* How to complete this task *
Would you please retype, exactly, the lines of the listing below between the line with "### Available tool" and the line with "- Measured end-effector", inclusive?

* Supplied material *

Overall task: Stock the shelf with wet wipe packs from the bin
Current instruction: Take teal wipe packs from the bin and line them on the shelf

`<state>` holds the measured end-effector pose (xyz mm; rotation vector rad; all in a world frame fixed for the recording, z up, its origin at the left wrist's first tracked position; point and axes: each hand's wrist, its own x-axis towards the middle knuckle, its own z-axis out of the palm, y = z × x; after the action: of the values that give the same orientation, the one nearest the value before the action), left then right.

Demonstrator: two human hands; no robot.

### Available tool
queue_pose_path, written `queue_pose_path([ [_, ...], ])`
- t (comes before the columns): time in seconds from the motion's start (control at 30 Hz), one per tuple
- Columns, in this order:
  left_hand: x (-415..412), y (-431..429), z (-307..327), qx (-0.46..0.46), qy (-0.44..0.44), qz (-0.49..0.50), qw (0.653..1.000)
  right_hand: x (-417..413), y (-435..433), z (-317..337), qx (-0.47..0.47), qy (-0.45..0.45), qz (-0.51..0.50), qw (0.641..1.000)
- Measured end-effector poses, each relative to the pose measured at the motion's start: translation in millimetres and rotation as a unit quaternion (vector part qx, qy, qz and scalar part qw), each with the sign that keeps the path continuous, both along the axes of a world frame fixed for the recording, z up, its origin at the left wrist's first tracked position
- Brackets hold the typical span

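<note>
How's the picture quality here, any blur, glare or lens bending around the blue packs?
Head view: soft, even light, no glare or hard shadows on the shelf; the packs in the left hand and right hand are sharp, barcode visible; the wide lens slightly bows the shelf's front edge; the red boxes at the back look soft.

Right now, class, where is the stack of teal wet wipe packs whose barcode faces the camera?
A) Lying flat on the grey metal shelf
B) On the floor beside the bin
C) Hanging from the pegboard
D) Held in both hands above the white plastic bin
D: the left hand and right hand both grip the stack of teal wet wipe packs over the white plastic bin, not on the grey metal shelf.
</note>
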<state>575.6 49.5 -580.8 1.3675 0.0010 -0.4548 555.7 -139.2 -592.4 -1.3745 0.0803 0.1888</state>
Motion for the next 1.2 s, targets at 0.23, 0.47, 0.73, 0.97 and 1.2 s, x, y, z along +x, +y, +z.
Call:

* Task solution *
### Available tool
queue_pose_path, written `queue_pose_path([ [_, ...], ])`
- t (comes before the columns): time in seconds from the motion's start (control at 30 Hz), one per tuple
- Columns, in this order:
  left_hand: x (-415..412), y (-431..429), z (-307..327), qx (-0.46..0.46), qy (-0.44..0.44), qz (-0.49..0.50), qw (0.653..1.000)
  right_hand: x (-417..413), y (-435..433), z (-317..337), qx (-0.47..0.47), qy (-0.45..0.45), qz (-0.51..0.50), qw (0.641..1.000)
- Measured end-effector poses, each relative to the pose measured at the motion's start: translation in millimetres and rotation as a unit quaternion (vector part qx, qy, qz and scalar part qw), each with the sign that keeps the path continuous, both along the axes of a world frame fixed for the recording, z up, its origin at the left wrist's first tracked position

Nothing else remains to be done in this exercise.